A tradicional norma que vedava a usura, advinda desde 1934, não foi repetida em 1967. Aliás, os militares foram responsáveis pelo extraordinário poder conferido aos banqueiros, haja vista a edição da Lei 4.595/64, que concedeu ao Conselho Monetário Nacional poder para “liberar” taxas de juros, descontos, etc.
As Constituições de 1891 e de 1934 nasceram de anteprojetos do Executivo; a de 1946, de comissão especial, enquanto a de 1988 proveio da vontade dos próprios constituintes.
Sob o manto da primeira Constituição da República, 1891, dez meses após sua edição, o presidente Marechal Deodoro da Fonseca pelo Decreto n. 641 dissolve o Congresso Nacional, eleito em novembro/1890; vinte dias depois o novo presidente, Marechal Floriano Peixoto, anula referido decreto. O grande destaque dessa lei foi ter separado a Igreja do Estado.
A Constituição monárquica, a mais longeva, vigorou durante 67 anos, foi outorgada por D. Pedro I e ficou mais conhecida pela criação do inusitado Poder Moderador que juntamente com o Legislativo, o Executivo e o Judicial formavam os poderes políticos do Império. Na verdade, o Poder Moderador servia para aumentar a autoridade do Imperador, que segundo a Carta, era “a chave de toda a organização Política”.
Registre-se que o único país das Américas a ter uma Constituição e um governo monárquico foi o Brasil.
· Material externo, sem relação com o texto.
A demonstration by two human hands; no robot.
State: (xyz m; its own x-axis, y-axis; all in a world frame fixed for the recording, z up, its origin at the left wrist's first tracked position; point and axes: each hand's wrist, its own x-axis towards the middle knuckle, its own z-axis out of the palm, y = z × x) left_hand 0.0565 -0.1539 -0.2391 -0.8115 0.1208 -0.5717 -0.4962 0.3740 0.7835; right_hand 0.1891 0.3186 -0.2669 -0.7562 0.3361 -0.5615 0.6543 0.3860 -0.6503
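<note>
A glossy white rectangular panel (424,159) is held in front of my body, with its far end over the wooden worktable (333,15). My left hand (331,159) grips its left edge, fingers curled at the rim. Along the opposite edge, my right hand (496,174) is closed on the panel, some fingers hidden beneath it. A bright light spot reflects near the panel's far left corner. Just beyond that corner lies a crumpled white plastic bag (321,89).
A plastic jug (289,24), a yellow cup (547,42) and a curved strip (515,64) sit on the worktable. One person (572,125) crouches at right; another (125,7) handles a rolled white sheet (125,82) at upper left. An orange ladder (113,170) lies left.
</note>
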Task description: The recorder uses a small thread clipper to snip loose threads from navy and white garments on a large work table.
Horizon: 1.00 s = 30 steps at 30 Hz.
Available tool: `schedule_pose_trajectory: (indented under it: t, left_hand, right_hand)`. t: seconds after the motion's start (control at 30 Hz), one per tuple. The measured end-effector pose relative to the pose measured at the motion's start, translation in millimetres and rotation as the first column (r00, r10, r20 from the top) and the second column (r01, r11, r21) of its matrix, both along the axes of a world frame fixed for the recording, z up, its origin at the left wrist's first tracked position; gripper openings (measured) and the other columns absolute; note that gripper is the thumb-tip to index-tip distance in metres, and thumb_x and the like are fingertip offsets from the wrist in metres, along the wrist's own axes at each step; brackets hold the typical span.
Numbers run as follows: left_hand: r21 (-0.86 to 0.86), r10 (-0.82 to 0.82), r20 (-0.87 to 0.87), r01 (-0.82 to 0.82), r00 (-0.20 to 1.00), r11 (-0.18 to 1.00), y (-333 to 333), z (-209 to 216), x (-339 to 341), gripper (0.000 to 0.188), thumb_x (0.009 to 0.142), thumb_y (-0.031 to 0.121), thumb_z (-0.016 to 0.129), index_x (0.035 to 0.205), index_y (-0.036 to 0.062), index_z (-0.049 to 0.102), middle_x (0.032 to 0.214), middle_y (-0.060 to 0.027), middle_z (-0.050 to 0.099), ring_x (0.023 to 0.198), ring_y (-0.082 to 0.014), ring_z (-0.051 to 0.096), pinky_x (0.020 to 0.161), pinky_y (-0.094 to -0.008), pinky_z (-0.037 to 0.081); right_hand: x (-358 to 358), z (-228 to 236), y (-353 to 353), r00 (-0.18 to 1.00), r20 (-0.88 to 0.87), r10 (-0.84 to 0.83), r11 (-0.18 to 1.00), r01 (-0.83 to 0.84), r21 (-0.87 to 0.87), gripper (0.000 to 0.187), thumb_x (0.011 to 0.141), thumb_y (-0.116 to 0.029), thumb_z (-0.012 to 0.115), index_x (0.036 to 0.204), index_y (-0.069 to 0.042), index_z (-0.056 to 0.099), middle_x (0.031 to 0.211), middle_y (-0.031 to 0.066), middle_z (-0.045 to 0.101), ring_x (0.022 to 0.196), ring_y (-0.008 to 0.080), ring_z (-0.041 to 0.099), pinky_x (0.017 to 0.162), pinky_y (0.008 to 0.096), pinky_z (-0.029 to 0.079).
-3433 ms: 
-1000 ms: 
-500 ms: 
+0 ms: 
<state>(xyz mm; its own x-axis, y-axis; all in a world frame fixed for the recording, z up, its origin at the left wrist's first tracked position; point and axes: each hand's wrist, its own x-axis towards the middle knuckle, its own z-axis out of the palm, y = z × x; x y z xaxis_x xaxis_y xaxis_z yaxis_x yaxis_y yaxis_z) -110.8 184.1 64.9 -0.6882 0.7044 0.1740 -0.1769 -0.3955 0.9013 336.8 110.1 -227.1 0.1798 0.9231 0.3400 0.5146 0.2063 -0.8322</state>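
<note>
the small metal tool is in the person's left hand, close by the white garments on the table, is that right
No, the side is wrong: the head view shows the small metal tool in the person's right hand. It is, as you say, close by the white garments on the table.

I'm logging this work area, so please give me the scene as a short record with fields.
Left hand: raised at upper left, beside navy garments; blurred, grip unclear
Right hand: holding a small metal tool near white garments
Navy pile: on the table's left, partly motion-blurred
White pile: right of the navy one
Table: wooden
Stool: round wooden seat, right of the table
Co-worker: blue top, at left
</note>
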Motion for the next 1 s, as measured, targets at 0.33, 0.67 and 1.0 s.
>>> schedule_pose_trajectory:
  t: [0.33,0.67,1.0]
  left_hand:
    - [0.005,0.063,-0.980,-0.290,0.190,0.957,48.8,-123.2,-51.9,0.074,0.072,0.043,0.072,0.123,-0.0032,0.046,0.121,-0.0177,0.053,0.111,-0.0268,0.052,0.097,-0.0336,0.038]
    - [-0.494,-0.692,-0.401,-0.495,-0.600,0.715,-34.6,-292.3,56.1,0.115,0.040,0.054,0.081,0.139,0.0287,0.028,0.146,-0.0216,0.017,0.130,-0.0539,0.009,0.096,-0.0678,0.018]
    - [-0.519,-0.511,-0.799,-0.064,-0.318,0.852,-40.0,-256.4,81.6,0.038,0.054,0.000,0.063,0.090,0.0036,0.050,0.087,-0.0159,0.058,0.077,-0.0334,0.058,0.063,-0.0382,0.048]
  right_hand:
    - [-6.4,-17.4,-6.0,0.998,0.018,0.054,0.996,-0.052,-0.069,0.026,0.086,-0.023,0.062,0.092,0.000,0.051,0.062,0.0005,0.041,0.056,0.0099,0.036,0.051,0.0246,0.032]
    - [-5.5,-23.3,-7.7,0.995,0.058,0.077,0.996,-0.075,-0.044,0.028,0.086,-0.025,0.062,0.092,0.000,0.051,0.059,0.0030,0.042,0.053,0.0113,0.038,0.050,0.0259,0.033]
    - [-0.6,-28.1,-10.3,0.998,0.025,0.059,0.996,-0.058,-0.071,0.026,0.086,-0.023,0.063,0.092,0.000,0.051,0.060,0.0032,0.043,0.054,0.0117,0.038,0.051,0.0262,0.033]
Sem erro fala-se que o direito presta-se para manter o status quo e impedir as imprescindíveis mudanças sociais. É que as leis são feitas pelos “representantes do povo”, que usurpam a vontade da maioria e, cada vez mais, se submetem aos desígnios dos poderosos, responsáveis pelo conteúdo das leis, voltadas para manter e ampliar seus direitos.
O Brasil é apontado entre os primeiros países em todo o mundo a ter má distribuição da renda, apesar de a erradicação da pobreza, a marginalização e a redução das desigualdades sociais constituírem um dos objetivos fundamentais da República. Nossas leis crescem em programas, mas paralisam na sua materialização.
Evidente que fatos inusitados aconteceram no país, depois da edição da Constituição cidadã. Nunca se viu, em todo o mundo, intervenção tão grande no domínio econômico, quando o presidente Collor promoveu o confisco das poupanças dos cidadãos; jamais se teve tamanha violação ao direito adquirido, ocorrida quando o Judiciário desrespeitou o direito dos aposentados, promovendo descontos nos seus ganhos já integrados aos seus patrimônios; nunca houve tanta interferência do Executivo no Legislativo como atualmente se faz através das medidas provisórias.
O perigo advertido por cuidadosos constitucionalistas e por abnegados políticos reside agora na anunciada revisão da Constituição tida como dos direitos fundamentais. A proposta de emenda está consubstanciada na PEC n. 447/05 que busca revisão, através de constituintes a serem eleitos em 2006 e a ser instalada em 15 de fevereiro de 2007. O relator da PEC já deu parecer favorável e a proposta tramita atualmente na Comissão de Constituição e Justiça da Câmara dos Deputados e, se aprovada, irá à plenário. O quorum para decisão da emenda é reduzido de 2/3 para maioria absoluta.